Q4 Results Near Forecast After Adjustments
Reported Q4 2025 adjusted EPS of -$0.60 and adjusted EBITDA of -$13M; excluding a $2.8M sales office consolidation expense, adjusted EPS was -$0.54 and adjusted EBITDA was -$11M — described as near the middle of management's forecast ranges.
Worksite Employee Growth and Strong Monthly Retention
Average paid worksite employees in Q4 2025 were 312,377, up 1.1% YoY. Worksite employees from new clients increased 6% YoY in Q4, and client retention averaged ~99% per month during Q4 (annual client retention referenced in the ~83% range).
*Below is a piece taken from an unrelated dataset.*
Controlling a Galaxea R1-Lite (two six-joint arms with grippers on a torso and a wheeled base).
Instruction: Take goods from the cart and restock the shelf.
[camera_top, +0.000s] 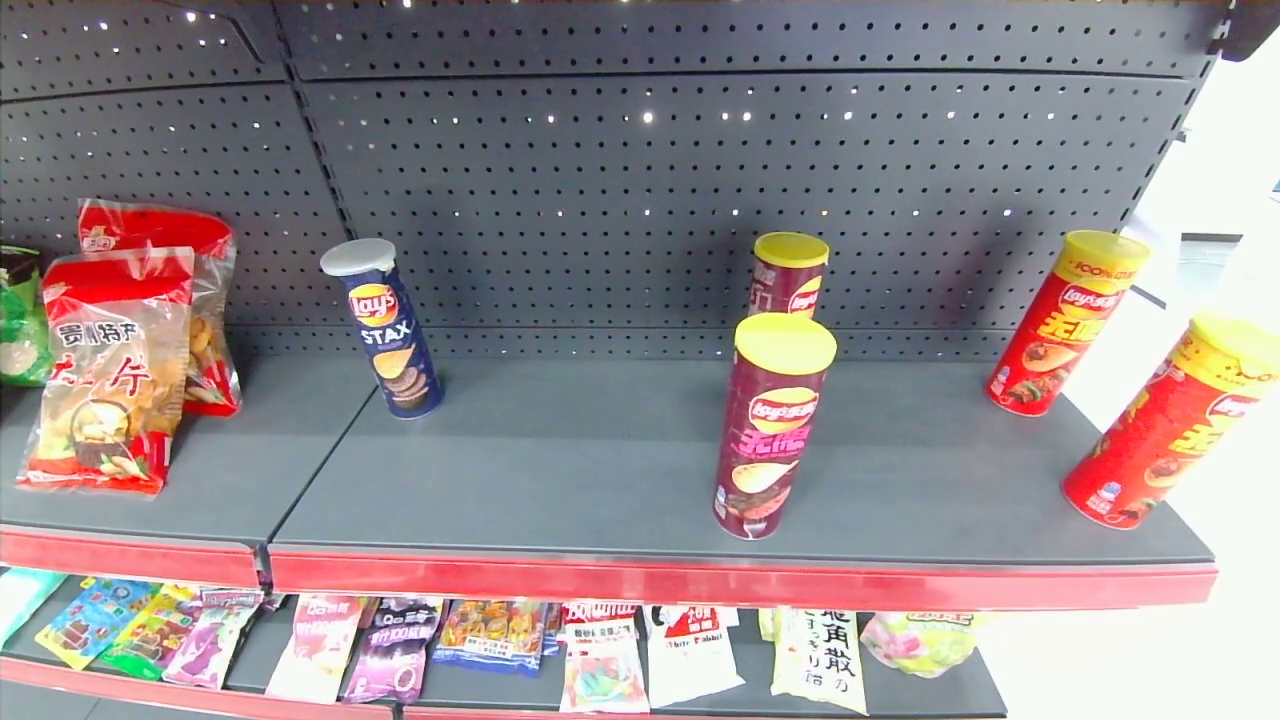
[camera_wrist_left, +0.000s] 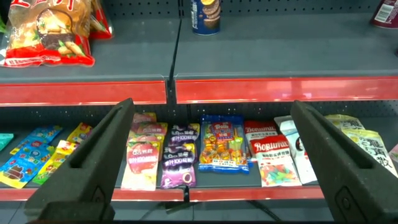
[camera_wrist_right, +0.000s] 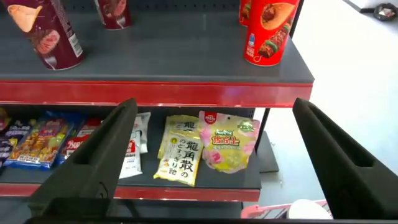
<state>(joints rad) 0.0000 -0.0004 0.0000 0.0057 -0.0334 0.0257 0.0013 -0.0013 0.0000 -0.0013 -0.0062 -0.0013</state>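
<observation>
The upper shelf (camera_top: 560, 470), grey with a red front edge, carries five chip cans, all standing on end and apart from one another. A blue can (camera_top: 385, 330) with a silver lid stands near the back at the left end of the wide shelf panel, just beside the seam with the next panel. A maroon can (camera_top: 772, 430) with a yellow lid stands near the front edge at about mid-length, and a second maroon can (camera_top: 789, 275) stands behind it at the back, close to the pegboard wall (camera_top: 640, 180). At the right end, one red can (camera_top: 1065, 325) stands toward the back and another red can (camera_top: 1170, 425) stands at the front right corner. On the left panel, two red-topped snack bags (camera_top: 105, 375) lean one behind the other, with a green bag (camera_top: 18, 320) at the far left edge. The lower shelf (camera_top: 930, 690) holds a row of flat candy packets (camera_top: 600, 650) lying along its length. The left gripper (camera_wrist_left: 211, 107) hangs in front of the shelves, facing the lower shelf below the panel seam; its jaws stand wide and hold nothing. The right gripper (camera_wrist_right: 214, 104) faces the right end of the lower shelf, below the corner red can, jaws likewise wide and empty.
</observation>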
Operating Expense Discipline and Fall Campaign Margin Recovery
Operating expenses decreased 6% vs. Q4 2024. Management executed a fall sales/retention campaign focused on margin recovery and reported early signs of improved pricing and client selection driving step-ups in gross profit drivers.
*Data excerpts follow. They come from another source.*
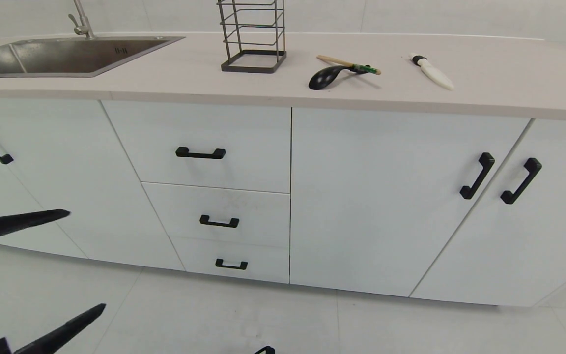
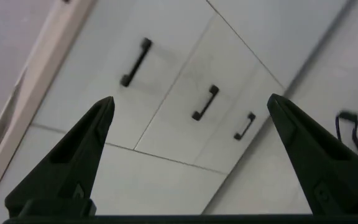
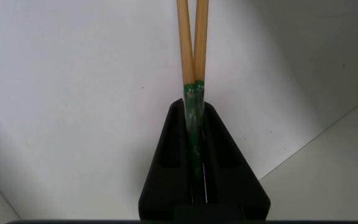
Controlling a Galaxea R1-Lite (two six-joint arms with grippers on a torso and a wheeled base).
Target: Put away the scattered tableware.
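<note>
On the pale countertop [image 1: 499, 59] lie a black spoon [image 1: 323, 78], a wooden pair of chopsticks with green ends [image 1: 349, 64] resting across the spoon's handle, and a white utensil with a black band [image 1: 433, 73]. A dark wire rack [image 1: 253, 37] stands upright left of them. My left gripper [image 1: 81, 263] hangs open low in front of the cabinets, far below the counter; in the left wrist view the left gripper [image 2: 190, 104] holds nothing. My right gripper [image 3: 194, 109] is shut on the green ends of a second pair of wooden chopsticks [image 3: 191, 43], held in front of a white cabinet face.
A steel sink [image 1: 67, 54] with a faucet [image 1: 82, 22] fills the counter's left end. Below are white cabinet doors [image 1: 376, 196] and three drawers [image 1: 214, 152] with black handles [image 2: 205, 102]. Light floor tiles [image 1: 263, 319] run along the front.
</note>
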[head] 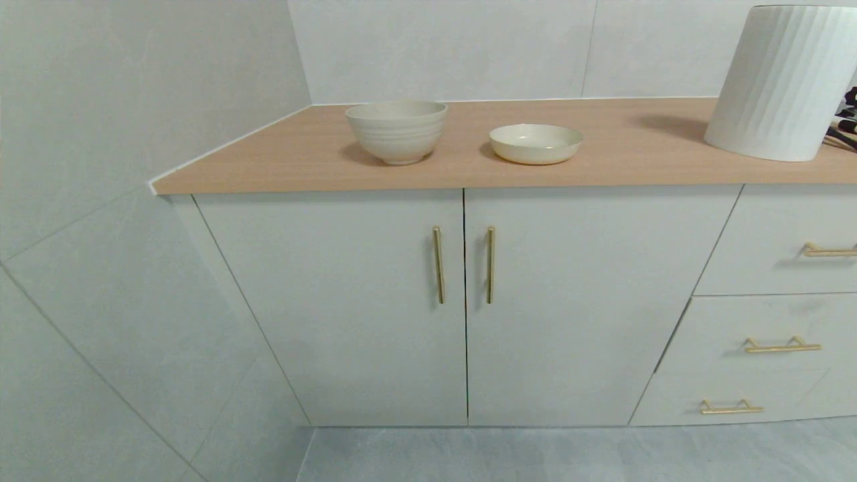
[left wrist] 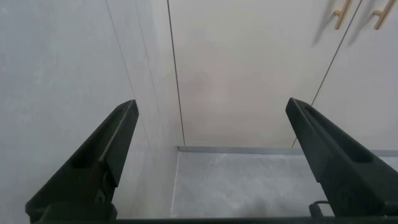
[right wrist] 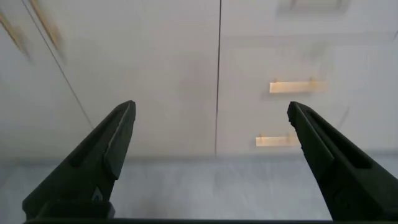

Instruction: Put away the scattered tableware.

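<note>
Two pieces of tableware stand on the wooden countertop (head: 622, 150), both upright with their mouths facing up; toward the left, near the corner where the tiled walls meet, sits a deep ribbed bowl (head: 397, 130); to its right, near but not touching, sits a shallow cream dish (head: 535, 143), a little closer to the counter's front edge; both are round in outline. Below them two pale cabinet doors (head: 335, 301) are shut, their slim gold handles (head: 438, 264) running vertically on either side of the centre seam; farther right, three drawers (head: 770, 241) carry gold handles laid horizontally. At the counter's far right stands a tall white ribbed cylinder (head: 780, 84), with some dark items (head: 845, 124) just beyond it, too cut off to identify. Low down before the cabinet, the left gripper (left wrist: 211, 104) faces the left door and the floor, fingers spread wide and holding nothing; the right gripper (right wrist: 211, 106) faces the drawer fronts, fingers likewise wide apart and empty.
</note>
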You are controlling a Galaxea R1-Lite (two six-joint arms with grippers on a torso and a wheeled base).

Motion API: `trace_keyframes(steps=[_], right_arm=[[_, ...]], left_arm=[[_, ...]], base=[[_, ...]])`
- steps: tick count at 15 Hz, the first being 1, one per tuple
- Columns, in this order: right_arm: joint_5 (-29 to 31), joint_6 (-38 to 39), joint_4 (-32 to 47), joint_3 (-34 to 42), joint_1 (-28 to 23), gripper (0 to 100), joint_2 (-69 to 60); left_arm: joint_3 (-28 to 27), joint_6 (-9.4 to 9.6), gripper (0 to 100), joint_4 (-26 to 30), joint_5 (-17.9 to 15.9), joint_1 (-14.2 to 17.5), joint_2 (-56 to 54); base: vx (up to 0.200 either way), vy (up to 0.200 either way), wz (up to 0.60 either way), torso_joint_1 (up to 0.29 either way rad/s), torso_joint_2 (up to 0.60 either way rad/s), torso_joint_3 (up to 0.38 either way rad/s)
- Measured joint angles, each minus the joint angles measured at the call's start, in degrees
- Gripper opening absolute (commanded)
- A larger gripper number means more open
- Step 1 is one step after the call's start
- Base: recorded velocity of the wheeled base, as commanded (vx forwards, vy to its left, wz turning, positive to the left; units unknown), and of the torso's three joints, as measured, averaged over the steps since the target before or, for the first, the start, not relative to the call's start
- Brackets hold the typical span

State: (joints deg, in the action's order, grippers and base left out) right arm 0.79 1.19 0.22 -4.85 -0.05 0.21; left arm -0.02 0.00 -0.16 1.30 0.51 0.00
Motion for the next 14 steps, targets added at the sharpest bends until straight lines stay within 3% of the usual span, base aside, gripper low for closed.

HRScale Strategic Investment and Launch Progress
Invested $59M in HRScale in 2025 (of which $48M expensed and $11M capitalized); Q4 investment was $15M ($10M expense, $5M capitalized). Beta clients scheduled to go live; management expects ~6,000–8,000 paid worksite employees on HRScale by year-end 2026, opening a larger TAM and future revenue/retention benefits.
Shareholder Returns and Improved Liquidity Profile
Returned capital via $90M in cash dividends for the year and repurchased 232,000 shares for $19M. Amended credit facility extended maturity to Dec 15, 2028, increased borrowing capacity from $650M to $750M, and left $380M of available capacity as of Dec 31, 2025.